Source records Block Start
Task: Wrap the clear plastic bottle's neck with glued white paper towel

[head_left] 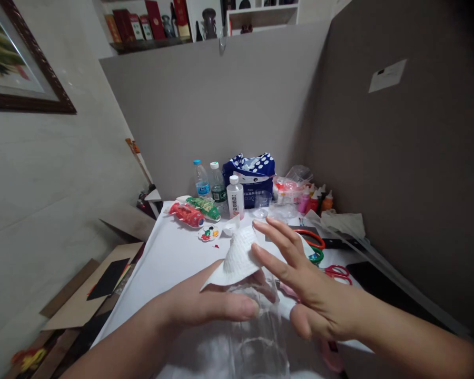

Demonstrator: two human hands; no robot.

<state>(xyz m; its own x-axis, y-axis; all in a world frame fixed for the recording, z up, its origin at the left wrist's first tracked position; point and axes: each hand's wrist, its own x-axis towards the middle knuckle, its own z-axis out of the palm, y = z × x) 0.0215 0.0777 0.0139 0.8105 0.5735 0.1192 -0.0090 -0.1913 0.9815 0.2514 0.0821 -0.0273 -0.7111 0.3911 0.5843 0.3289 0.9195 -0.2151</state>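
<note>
My left hand (199,305) is wrapped round a clear plastic bottle (258,342), its thumb across the near side and its other fingers mostly hidden behind. A white textured paper towel (237,263) is bunched over the left hand and the bottle's upper part, peaking upward. Spread fingers mark my right hand (314,287), just right of the towel. Its index fingertip is at the towel's edge, and I cannot tell whether it presses on it. Beyond the towel lies a small white paper piece (231,226).
Behind stand several bottles (236,197), a blue bag (253,179) and paint bottles (314,200). Red and green pouches (187,215) and a paint palette (208,233) lie left. On the right are orange-handled scissors (316,237), red-handled scissors (339,272) and a grey partition (398,168).
</note>
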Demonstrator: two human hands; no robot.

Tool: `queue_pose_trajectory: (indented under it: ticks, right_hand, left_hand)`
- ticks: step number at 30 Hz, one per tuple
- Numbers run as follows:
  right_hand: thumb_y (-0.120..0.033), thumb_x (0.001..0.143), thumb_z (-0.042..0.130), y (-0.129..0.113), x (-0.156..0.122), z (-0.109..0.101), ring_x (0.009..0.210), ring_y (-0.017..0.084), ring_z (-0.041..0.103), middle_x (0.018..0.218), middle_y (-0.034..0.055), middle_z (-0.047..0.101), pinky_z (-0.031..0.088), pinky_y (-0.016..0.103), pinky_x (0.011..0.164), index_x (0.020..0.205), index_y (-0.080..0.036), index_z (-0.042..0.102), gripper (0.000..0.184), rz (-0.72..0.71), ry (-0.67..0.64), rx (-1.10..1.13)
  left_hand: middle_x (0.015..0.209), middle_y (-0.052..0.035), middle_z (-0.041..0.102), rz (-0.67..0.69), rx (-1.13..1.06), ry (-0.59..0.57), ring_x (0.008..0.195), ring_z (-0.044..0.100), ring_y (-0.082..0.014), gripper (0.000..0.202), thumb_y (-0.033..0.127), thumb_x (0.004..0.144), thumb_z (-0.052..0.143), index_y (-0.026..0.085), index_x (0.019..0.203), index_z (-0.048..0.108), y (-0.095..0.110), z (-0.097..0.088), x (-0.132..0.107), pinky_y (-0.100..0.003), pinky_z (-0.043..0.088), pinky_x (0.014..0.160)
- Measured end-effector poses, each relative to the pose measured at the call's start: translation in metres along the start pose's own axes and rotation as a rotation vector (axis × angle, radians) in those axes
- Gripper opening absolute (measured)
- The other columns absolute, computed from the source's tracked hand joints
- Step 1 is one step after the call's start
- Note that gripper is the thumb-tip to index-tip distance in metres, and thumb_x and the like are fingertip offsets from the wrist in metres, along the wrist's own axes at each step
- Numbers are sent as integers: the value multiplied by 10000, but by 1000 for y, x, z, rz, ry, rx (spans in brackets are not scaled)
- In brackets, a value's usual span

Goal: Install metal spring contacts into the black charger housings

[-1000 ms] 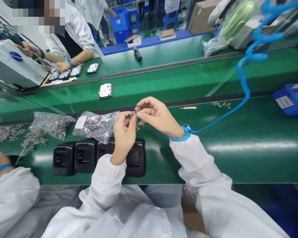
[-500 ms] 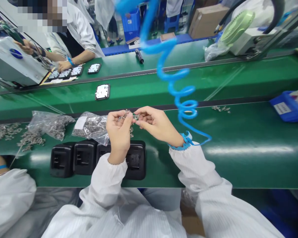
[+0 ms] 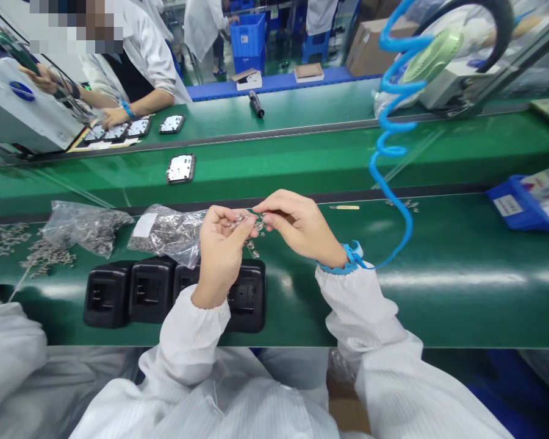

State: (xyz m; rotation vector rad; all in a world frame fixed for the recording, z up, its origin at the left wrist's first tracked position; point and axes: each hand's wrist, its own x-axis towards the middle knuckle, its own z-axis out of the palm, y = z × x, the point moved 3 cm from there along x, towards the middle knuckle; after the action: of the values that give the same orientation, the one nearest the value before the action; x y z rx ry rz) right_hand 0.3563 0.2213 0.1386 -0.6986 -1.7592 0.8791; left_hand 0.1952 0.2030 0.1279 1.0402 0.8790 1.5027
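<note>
My left hand [image 3: 222, 250] is curled around a small cluster of metal clips [image 3: 247, 235], held above a row of black plastic housings [image 3: 174, 292] on the green bench. My right hand [image 3: 302, 225] pinches at the same cluster from the right, fingertips meeting the left hand's. A blue wrist strap [image 3: 348, 259] sits on my right wrist, with its coiled blue cord [image 3: 388, 146] rising to the upper right. A clear bag of metal parts [image 3: 167, 235] lies just left of my left hand.
A second bag [image 3: 85, 225] and loose metal parts [image 3: 32, 256] lie at left. A flat plate [image 3: 180, 168] rides the green conveyor. A co-worker's white sleeve [image 3: 9, 347] is at lower left; another person [image 3: 132, 55] works across the line. A blue bin [image 3: 526, 201] stands right.
The blue coiled cord has swung from the middle to the right. My hands stay together on the clips, shifted slightly right. The plate on the conveyor has drifted left.
</note>
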Motion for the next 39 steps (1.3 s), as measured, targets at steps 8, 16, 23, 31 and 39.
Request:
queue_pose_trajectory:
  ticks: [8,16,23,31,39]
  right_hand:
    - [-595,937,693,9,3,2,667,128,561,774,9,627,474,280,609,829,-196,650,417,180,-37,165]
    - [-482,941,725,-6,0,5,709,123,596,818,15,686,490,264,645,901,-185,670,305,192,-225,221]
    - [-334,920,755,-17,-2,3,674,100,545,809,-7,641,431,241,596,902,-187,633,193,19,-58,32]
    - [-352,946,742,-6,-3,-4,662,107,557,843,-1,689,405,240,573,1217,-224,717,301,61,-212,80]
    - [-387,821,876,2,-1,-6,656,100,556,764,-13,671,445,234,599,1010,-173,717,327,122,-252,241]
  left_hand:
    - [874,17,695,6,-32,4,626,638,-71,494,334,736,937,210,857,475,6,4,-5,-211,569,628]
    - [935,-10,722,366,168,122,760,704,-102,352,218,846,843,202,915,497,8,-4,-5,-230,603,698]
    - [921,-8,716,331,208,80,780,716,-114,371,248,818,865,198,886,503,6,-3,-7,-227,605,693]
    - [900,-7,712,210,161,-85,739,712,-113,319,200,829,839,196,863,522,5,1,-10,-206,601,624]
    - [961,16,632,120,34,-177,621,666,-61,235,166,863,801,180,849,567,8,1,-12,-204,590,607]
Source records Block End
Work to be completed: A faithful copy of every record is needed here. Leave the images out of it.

Exercise solution:
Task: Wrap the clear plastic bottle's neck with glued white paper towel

[head_left] 

Demonstrator: two human hands; no robot.

<state>(xyz m; its own x-axis, y-axis; all in a world frame fixed for the recording, z up, its origin at the left wrist's first tracked position; point and axes: each hand's wrist, its own x-axis towards the middle knuckle, its own z-axis out of the palm, y = z × x) 0.0215 0.0777 0.0139 0.8105 0.5735 0.1192 -0.0090 -0.1913 0.9815 0.2514 0.0821 -0.0273 -0.7111 0.3911 0.5843 0.3289 0.9195 -0.2151</state>
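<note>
My left hand (199,305) is wrapped round a clear plastic bottle (258,342), its thumb across the near side and its other fingers mostly hidden behind. A white textured paper towel (237,263) is bunched over the left hand and the bottle's upper part, peaking upward. Spread fingers mark my right hand (314,287), just right of the towel. Its index fingertip is at the towel's edge, and I cannot tell whether it presses on it. Beyond the towel lies a small white paper piece (231,226).
Behind stand several bottles (236,197), a blue bag (253,179) and paint bottles (314,200). Red and green pouches (187,215) and a paint palette (208,233) lie left. On the right are orange-handled scissors (316,237), red-handled scissors (339,272) and a grey partition (398,168).
</note>
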Demonstrator: two human hands; no robot.

Tool: `queue_pose_trajectory: (indented under it: ticks, right_hand, left_hand)`
- ticks: step number at 30 Hz, one per tuple
- Numbers run as follows:
  right_hand: thumb_y (-0.120..0.033), thumb_x (0.001..0.143), thumb_z (-0.042..0.130), y (-0.129..0.113), x (-0.156..0.122), z (-0.109..0.101), ring_x (0.009..0.210), ring_y (-0.017..0.084), ring_z (-0.041..0.103), middle_x (0.018..0.218), middle_y (-0.034..0.055), middle_z (-0.047..0.101), pinky_z (-0.031..0.088), pinky_y (-0.016..0.103), pinky_x (0.011..0.164), index_x (0.020..0.205), index_y (-0.080..0.036), index_z (-0.042..0.102), gripper (0.000..0.184), rz (-0.72..0.71), ry (-0.67..0.64), rx (-1.10..1.13)
  left_hand: middle_x (0.015..0.209), middle_y (-0.052..0.035), middle_z (-0.041..0.102), rz (-0.67..0.69), rx (-1.13..1.06), ry (-0.59..0.57), ring_x (0.008..0.195), ring_z (-0.044..0.100), ring_y (-0.082..0.014), gripper (0.000..0.202), thumb_y (-0.033..0.127), thumb_x (0.004..0.144), thumb_z (-0.052..0.143), index_y (-0.026..0.085), index_x (0.019..0.203), index_z (-0.048..0.108), y (-0.095..0.110), z (-0.097..0.088), x (-0.132..0.107), pinky_y (-0.100..0.003), pinky_z (-0.043..0.088), pinky_x (0.014..0.160)
- Measured end-effector poses, each relative to the pose measured at the call's start: translation in metres along the start pose's own axes and rotation as a rotation vector (axis × angle, radians) in those axes
- Gripper opening absolute (measured)
- The other columns absolute, computed from the source's tracked hand joints
- Step 1 is one step after the call's start
- Note that gripper is the thumb-tip to index-tip distance in metres, and thumb_x and the like are fingertip offsets from the wrist in metres, along the wrist's own axes at each step
- Numbers are sent as integers: the value multiplied by 10000, but by 1000 for y, x, z, rz, ry, rx (spans in brackets are not scaled)
- In brackets, a value's usual span

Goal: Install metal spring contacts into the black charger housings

[-1000 ms] 
[-500 ms] 
[+0 ms] 

State: (xyz m; rotation vector rad; all in a world frame fixed for the recording, z up, its origin at the left wrist's first tracked position; point and axes: each hand's wrist, its own x-axis towards the middle knuckle, its own z-axis out of the palm, y = z × x, the point moved 3 cm from there along x, towards the middle knuckle; after the action: of the values that give the same orientation, the one nearest the value before the action; x y z rx ry rz) right_hand 0.3563 0.2213 0.1386 -0.6986 -1.7592 0.8791; left_hand 0.1952 0.2030 0.1279 1.0402 0.8790 1.5027
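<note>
My left hand [image 3: 222, 250] is curled around a small cluster of metal clips [image 3: 247, 235], held above a row of black plastic housings [image 3: 174, 292] on the green bench. My right hand [image 3: 302, 225] pinches at the same cluster from the right, fingertips meeting the left hand's. A blue wrist strap [image 3: 348, 259] sits on my right wrist, with its coiled blue cord [image 3: 388, 146] rising to the upper right. A clear bag of metal parts [image 3: 167, 235] lies just left of my left hand.
A second bag [image 3: 85, 225] and loose metal parts [image 3: 32, 256] lie at left. A flat plate [image 3: 180, 168] rides the green conveyor. A co-worker's white sleeve [image 3: 9, 347] is at lower left; another person [image 3: 132, 55] works across the line. A blue bin [image 3: 526, 201] stands right.
The blue coiled cord has swung from the middle to the right. My hands stay together on the clips, shifted slightly right. The plate on the conveyor has drifted left.
</note>
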Motion for the next 39 steps (1.3 s), as measured, targets at steps 8, 16, 23, 31 and 39.
Request:
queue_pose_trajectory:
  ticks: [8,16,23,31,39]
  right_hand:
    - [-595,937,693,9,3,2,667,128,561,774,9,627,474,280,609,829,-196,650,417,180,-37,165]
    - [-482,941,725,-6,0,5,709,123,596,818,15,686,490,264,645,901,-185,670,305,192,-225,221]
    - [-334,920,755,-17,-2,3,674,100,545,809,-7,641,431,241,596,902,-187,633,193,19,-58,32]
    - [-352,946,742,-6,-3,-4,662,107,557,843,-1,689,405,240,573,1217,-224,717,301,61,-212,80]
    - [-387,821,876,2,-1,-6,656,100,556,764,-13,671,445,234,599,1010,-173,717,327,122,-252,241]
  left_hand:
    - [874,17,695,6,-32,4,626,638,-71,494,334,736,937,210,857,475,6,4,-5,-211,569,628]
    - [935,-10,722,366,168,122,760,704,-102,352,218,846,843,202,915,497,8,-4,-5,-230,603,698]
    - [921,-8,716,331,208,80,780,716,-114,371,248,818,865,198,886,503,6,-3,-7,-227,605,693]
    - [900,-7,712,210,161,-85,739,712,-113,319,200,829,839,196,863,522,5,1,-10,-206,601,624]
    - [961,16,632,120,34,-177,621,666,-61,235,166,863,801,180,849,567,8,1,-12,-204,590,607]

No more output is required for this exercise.